![](https://github.com/microsoft/FLAML/raw/main/docs/images/FLAML.png)

**FLAML** is a lightweight Python library (https://github.com/microsoft/FLAML) that finds accurate machine learning models automatically, efficiently and economically. It frees users from selecting learners and hyperparameters for each learner. It is fast and economical. The simple and lightweight design makes it easy to extend, such as adding customized learners or metrics.

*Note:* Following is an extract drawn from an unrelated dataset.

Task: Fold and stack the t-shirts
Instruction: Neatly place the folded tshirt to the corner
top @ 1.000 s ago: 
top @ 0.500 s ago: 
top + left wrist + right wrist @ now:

FLAML is powered by a new, cost-effective hyperparameter optimization and learner selection method invented by Microsoft Research.

In [None]:
!pip install flaml[notebook];

In [None]:
import pandas as pd
df = pd.read_csv('../input/tabular-playground-series-aug-2021/train.csv')
df.head()

In [None]:
''' import AutoML class from flaml package '''
from flaml import AutoML
automl = AutoML()

In [None]:
X = df.drop(['id', 'loss'], axis=1)
y = df['loss']

In [None]:
settings = {
    "time_budget": 21600,  # total running time in seconds
    "metric": 'rmse',  # primary metrics for regression can be chosen from: ['mae','mse','r2']
    "estimator_list": ['xgboost', 'lgbm', 'catboost'],  # list of ML learners;
    "task": 'regression',  # task type    
    "log_file_name": 'kaggle_experiment.log',  # flaml log file
}

In [None]:
'''The main flaml automl API'''
automl.fit(X_train=X, y_train=y, verbose=0, **settings)

In [None]:
automl.model.estimator

In [None]:
''' retrieve best config'''
print('Best hyperparmeter config:', automl.best_config)
print('Best rmse on validation data: {0:.4g}'.format(automl.best_loss))
print('Training duration of best run: {0:.4g} s'.format(automl.best_config_train_time))

In [None]:
from flaml.data import get_output_from_log
time_history, best_valid_loss_history, valid_loss_history, config_history, train_loss_history = \
    get_output_from_log(filename=settings['log_file_name'], time_budget=60)

In [None]:
import matplotlib.pyplot as plt
import numpy as np

plt.title('Learning Curve')
plt.xlabel('Wall Clock Time (s)')
plt.ylabel('Validation rmse')
plt.scatter(time_history, np.array(valid_loss_history))
plt.step(time_history, np.array(best_valid_loss_history), where='post')
plt.show()

In [None]:
''' compute predictions of testing dataset ''' 
test = pd.read_csv('../input/tabular-playground-series-aug-2021/test.csv')
predictions = automl.predict(test)
print('Predicted labels', predictions)

In [None]:
submission = pd.read_csv('../input/tabular-playground-series-aug-2021/sample_submission.csv')
submission['loss'] = predictions
submission.to_csv('submission_flaml.csv', index=False)